Sorry, why didn't I spend some time on English.
The terrible demand for searching duplicate words at the beginning is very vivid. If I encounter such a demand, it will certainly be quite distressing.
- Check n files, find duplicate words (such as "this"), and then report the row of the file in which they are located, and use the standard ANSI escape sequence to display them in height;
- In addition, the last word in a row must be the same as the first word in the next (non-empty) followed by cross-row operations.

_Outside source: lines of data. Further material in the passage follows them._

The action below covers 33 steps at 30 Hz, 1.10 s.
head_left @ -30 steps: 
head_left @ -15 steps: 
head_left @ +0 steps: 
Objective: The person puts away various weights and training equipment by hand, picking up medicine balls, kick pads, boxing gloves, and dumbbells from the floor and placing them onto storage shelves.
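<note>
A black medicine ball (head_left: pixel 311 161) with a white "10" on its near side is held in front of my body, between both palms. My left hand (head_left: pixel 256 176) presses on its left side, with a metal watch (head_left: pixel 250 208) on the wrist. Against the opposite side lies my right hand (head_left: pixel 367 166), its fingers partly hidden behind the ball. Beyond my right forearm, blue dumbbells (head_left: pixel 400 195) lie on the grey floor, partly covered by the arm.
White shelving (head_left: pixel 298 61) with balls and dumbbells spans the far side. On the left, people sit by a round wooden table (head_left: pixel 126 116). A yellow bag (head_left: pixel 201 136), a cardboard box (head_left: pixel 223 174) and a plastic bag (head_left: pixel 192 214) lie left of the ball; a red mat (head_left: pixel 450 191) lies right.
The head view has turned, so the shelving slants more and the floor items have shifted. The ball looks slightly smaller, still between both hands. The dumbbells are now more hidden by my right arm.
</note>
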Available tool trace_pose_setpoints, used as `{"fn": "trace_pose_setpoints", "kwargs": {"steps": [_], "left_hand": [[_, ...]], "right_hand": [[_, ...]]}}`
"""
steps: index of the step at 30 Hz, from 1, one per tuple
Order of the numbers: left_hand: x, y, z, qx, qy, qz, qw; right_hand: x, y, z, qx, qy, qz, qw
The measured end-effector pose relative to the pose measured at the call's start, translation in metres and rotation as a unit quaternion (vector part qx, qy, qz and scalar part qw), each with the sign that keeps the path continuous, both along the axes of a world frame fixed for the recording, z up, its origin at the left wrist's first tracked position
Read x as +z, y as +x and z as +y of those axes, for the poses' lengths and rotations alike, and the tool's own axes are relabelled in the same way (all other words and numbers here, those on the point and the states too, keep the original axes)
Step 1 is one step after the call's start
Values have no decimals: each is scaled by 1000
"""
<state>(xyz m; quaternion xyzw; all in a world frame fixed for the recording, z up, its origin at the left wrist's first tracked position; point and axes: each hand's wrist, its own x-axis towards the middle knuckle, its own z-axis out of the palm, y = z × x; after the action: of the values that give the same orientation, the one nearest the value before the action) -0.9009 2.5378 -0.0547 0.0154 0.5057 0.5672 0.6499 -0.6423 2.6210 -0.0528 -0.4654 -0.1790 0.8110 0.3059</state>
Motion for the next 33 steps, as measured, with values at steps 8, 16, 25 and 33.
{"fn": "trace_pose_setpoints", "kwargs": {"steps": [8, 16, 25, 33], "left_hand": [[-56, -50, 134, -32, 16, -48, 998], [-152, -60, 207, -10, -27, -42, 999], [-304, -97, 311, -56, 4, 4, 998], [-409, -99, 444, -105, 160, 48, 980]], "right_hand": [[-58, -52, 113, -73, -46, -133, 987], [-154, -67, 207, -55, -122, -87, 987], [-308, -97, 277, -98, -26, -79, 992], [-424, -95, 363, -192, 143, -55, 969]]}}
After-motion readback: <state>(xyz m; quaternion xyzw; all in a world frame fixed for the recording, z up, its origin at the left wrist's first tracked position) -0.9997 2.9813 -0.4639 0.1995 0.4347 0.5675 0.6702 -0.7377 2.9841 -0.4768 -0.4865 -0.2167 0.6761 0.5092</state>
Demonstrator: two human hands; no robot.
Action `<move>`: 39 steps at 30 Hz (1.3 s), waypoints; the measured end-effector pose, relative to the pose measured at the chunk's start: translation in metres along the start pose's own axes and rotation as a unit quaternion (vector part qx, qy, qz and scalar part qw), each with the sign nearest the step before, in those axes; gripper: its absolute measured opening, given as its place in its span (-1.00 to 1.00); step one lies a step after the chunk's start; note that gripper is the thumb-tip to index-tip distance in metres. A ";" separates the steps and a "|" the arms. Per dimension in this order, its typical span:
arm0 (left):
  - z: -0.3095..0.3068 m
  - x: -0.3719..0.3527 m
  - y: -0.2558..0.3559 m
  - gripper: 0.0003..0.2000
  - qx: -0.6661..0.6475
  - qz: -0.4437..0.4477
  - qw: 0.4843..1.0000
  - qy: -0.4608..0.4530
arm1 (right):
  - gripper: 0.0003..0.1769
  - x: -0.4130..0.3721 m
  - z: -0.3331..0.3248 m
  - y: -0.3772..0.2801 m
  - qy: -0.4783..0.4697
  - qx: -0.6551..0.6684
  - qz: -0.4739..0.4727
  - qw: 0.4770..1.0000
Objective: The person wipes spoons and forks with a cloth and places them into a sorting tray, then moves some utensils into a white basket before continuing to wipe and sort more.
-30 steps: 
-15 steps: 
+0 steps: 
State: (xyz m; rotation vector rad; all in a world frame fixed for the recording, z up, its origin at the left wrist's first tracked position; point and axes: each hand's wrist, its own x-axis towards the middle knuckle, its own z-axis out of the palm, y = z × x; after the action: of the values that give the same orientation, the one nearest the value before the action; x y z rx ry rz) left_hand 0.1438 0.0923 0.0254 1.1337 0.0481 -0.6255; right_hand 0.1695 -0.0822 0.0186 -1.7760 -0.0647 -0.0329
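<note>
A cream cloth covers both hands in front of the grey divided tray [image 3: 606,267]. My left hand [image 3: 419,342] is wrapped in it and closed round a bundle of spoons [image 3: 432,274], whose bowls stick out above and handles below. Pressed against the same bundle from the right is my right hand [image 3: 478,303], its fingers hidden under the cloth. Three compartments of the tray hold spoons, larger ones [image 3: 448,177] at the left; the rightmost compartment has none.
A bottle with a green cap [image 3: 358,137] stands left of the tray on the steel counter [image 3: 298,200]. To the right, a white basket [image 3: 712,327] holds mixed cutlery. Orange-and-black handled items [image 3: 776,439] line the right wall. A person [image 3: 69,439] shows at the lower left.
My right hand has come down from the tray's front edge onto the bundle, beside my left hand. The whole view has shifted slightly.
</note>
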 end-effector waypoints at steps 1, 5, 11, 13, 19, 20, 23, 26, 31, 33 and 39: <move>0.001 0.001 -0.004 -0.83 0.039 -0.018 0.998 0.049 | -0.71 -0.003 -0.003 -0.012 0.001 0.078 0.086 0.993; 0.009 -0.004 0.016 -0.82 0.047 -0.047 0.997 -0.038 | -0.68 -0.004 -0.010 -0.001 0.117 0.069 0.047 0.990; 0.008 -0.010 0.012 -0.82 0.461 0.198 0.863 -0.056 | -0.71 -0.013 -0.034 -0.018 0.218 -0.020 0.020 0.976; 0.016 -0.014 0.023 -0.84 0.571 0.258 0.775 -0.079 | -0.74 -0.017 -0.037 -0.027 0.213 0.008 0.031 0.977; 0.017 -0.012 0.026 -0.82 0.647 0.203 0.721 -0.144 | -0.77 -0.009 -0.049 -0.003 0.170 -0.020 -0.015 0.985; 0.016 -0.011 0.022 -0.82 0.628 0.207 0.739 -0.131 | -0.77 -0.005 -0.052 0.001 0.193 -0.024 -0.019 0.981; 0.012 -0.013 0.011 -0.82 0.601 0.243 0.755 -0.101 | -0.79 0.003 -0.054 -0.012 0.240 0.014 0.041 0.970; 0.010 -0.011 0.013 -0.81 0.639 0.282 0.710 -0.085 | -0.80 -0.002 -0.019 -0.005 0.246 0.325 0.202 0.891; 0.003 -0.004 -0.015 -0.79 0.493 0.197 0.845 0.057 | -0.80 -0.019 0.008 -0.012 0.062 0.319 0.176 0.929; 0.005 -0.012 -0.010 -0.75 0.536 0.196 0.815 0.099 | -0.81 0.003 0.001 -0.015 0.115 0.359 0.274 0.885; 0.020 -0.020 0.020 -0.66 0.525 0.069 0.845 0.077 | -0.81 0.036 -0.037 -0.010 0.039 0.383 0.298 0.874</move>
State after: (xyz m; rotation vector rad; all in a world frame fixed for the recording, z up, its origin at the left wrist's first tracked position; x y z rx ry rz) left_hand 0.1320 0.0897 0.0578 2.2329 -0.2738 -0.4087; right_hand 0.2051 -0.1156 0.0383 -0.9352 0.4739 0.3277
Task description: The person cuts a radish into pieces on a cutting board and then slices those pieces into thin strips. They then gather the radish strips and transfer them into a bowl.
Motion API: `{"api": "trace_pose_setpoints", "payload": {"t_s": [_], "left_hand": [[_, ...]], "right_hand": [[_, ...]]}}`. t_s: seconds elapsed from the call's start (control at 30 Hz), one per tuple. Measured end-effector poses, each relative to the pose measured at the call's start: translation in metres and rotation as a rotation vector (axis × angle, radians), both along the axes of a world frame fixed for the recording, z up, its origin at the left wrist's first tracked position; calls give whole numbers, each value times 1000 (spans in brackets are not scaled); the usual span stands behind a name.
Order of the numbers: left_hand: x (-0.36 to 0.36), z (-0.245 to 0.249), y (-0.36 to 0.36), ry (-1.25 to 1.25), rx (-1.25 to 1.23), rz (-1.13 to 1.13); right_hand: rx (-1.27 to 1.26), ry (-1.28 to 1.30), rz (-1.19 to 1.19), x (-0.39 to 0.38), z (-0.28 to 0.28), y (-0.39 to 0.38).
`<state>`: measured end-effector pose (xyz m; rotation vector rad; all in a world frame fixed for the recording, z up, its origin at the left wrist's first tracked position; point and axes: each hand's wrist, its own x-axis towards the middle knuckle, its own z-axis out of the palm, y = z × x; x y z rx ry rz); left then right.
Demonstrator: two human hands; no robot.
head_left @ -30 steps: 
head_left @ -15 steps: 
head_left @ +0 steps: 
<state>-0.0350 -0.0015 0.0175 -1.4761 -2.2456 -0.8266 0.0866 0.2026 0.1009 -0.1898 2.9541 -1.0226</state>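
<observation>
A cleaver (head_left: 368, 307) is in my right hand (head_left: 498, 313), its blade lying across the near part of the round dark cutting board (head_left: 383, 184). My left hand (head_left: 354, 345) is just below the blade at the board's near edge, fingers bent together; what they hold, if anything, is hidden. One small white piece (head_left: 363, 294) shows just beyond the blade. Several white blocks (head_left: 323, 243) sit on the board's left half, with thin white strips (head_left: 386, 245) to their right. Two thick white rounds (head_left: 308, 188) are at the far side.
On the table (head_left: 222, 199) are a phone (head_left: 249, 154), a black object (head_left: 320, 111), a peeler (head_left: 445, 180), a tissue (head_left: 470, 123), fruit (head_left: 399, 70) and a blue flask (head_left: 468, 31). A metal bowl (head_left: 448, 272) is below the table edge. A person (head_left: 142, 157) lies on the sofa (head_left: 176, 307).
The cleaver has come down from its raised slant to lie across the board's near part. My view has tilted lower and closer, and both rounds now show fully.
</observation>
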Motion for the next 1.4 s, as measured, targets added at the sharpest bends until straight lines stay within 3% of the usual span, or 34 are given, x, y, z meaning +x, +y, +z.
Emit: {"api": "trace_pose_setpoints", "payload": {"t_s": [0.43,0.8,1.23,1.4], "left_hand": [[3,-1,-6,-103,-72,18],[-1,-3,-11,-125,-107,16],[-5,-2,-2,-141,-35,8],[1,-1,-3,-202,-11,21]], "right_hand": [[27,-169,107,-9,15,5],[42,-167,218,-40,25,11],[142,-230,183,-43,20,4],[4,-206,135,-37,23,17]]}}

- In the search process, we also need to ignore the case differences and treat any number of spaces between words as a single space. The most important thing is that, one or two of the two duplicate words are surrounded by HTML tags! For example, "... it is <B> very </B> very important ..."
Such a requirement sounds annoying, but with regular expressions, everything becomes easy.
The following table shows the basic metacharacters:
Metacharacters |
Name |
Matching Behavior |
Remarks |
^ |
Escape Character |
Starting position of matching row |
|
$ |
Circle character |
End position of matching row |
|
/< |
Backslash and less than character |
Match the start boundary of a word |
Not all versions of egrep support this feature. |
/> |
Backslash and greater than character |
Match the end boundary of a word |
. |
Point |
Match any single character |
|
[...] |
Character Set |
Match All characters listed in square brackets |
|
[^...] |
Character non-Set |
Match All characters not listed in square brackets |
|
| |
Or symbol |
Expressions that match or separate symbols |
|
(...) |
Parentheses |
Used to specify the range of the "or" symbol |
|
Note:
- If a metacharacters appear in a character set (a list of characters enclosed by square brackets), it is no longer a metacharacters. For example, when the dot character is outside square brackets, it is a metacharacter that represents any character. If it appears in square brackets, it represents the dot character itself.
- In character sets and character sets, if the minus sign appears at the first character position, it represents the minus sign itself, otherwise it represents a range, such as [-a-z0-9], the first minus sign represents the minus sign itself, and the second minus sign represents the range. It represents 26 lower-case letters from A to Z together with the characters a and Z, the third minus sign has the same meaning as the second minus sign.
- For example, [^ x] does not mean "match as long as it is not character X", but "match any character not X ", the former can match an empty row, but [^ x] does not.
- Some versions of egrep support the-I parameter to perform case-insensitive matching.